Amilu: un piccolo paradiso nelle colline di Gassino T.se

Un’ oasi immersa nel verde nelle colline di Gassino Torinese, dove Kate con grande amore ed attenzione si dedica ad un’agricoltura ecologica, ma non solo, per creare frutta e vedura di alta qualità.

Ritornare ai sapori di una volta nel pieno rispetto del suolo e dei meccanismi dell’ecosistema per lei sono cose fondamentali. “Amilu”, un luogo che è desitanato a diventare un piccolo paradiso. Che cos’è esattamente Amilu? Perchè è nato? Sarà direttamente Kate, colei che l’ha creato, a spiegarcelo in questa intervista!

Che cos’è Amilu?

Amilu è un’ azienda familiare, il sogno di creare un luogo nostro, che è poi diventato una passione mia, dando corpo a una profonda riflessione e tanto lavoro. Mi sforzo di scoprire e mettere in pratica un'agricoltura in armonia con l’ambiente, che ricrea dei sapori e gusti persi nell’ agricoltura industriale e moderna. E’ anche uno spazio educativo per i nostri tre ragazzi. Amilu riprende le iniziali dei loro nomi.

 

Chi l’ha creata?

La sto creando io ogni giorno, nutrendo le mie decisioni e lavori degli studi, interscambiando idee e pratica. Non ho studiato agricoltura, non sono stata educata in un ambiente o in una famiglia agricola. Leggo tanto, ascolto tanto e mi ispiro agli anglosassoni che producono in abbondanza con tanto rispetto verso il suolo. Mi ispiro anche a vari movimenti ed idee come la permacultura, l'agro-ecologia, la biodinamica,...

Perché è nata Amilu?

Per dare un senso a tante cose. Cercavo con mio marito, dopo 20 anni di spostamenti in giro per il mondo, di metter radici e fondare un luogo per la nostra famiglia. Un posto dove siamo noi ... siamo tutti e cinque nati in paesi diversi, la carriera internazionale di mio marito ci ha dato l’opportunità di conoscere tante culture. Questo posto esprime tutto ciò che abbiamo vissuto.

 

Con che scopo è stata creata?

Riscoprire i gusti e le varietà di frutta e verdura persi, producendo in armonia con l’ambiente e l'ecosistema. Un posto unico delle colline boscaiole di Torino.

 

Dove si trova Amilu? Quanto è grande?

Si trova immersa nelle colline boscaiole di Gassino Torinese, si estende per sei ettari in un corpo unico con un bel dislivello di 50 metri. Comprende bosco, alberi da frutta ed un laghetto con varie sorgenti naturali.

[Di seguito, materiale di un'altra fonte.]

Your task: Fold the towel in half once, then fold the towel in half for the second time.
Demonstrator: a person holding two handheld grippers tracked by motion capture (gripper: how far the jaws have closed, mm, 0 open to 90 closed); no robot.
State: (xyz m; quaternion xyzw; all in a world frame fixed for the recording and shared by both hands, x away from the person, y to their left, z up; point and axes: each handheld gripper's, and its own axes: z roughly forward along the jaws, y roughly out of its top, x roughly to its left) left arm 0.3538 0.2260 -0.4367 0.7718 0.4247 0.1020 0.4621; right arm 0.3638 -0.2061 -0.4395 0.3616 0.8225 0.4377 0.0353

Quando hai acquistato i terreni come erano messi?

Erano piuttosto preservati perché i vecchi contadini che ce l’hanno venduta (avevano circa settantacinque anni), avevano smesso da molti anni l’utilizzo di un’agricoltura di tipo intensivo. C'erano oltre trecento vecchi alberi da frutta poco produttivi che abbiamo tolto. Fortunatamente il terreno non era stato trattato molto con prodotti chimici anche se serviva un lavorone di ricostruizione del suolo. E’ stato fondamentale il recupero e la pulizia dei boschi, inoltre molti rovi mangiavano la superficie agricola utile.

 

E oggi?

Irriconoscibile. Abbiamo pulito tanto, piantato più di duemila alberi di grande varietà, seminato sovesci per ricostituire il solo, messo un impianto d’irrigazione a goccia, in particolare sulla parte alta che era non coltivata ed abbandonata per farne un bell’ orto e semenzaio. Abbiamo anche rimodellato il terreno per assicurare il ritenimento e l’assorbimento delle acque che tendevano a correre erodendo tutto.

Come si espanderà Amilu?

Diversità, diversità, diversità. Mentre inizialmente avevamo un’ idea tradizionale di utilizzo del terreno ed abbiamo piantato 1000 alberi di ciliegie, ora ho capito che devo diversificare e mischiare molto più le colture per ottenere un’ azienda agricola più resiliente, sana e ricca di sapori.

Abbiamo una buona diversità animale selvatica... però intendiamo anche sviluppare alcuni allevamenti.

 

Quali sono i progetti futuri?

Partiremo sicuramente con l’allevamento delle galline, passione di mio figlio grande, poi le api. Api e galline sono la base. Poi anche le pecore per concimare la terra e gestire l’erba fra le coltivazioni, riducendo il bisogno meccanico.

Continuiamo a fare più laghetti per meglio gestire le risorse idrologiche e favorire la biodiversità. Infine piantare una vigna di cui una parte “maritata” tra i nostri alberi di ciliegie.

Speriamo poi di trasferirci nella casa che stiamo costruendo nell’ azienda agricola.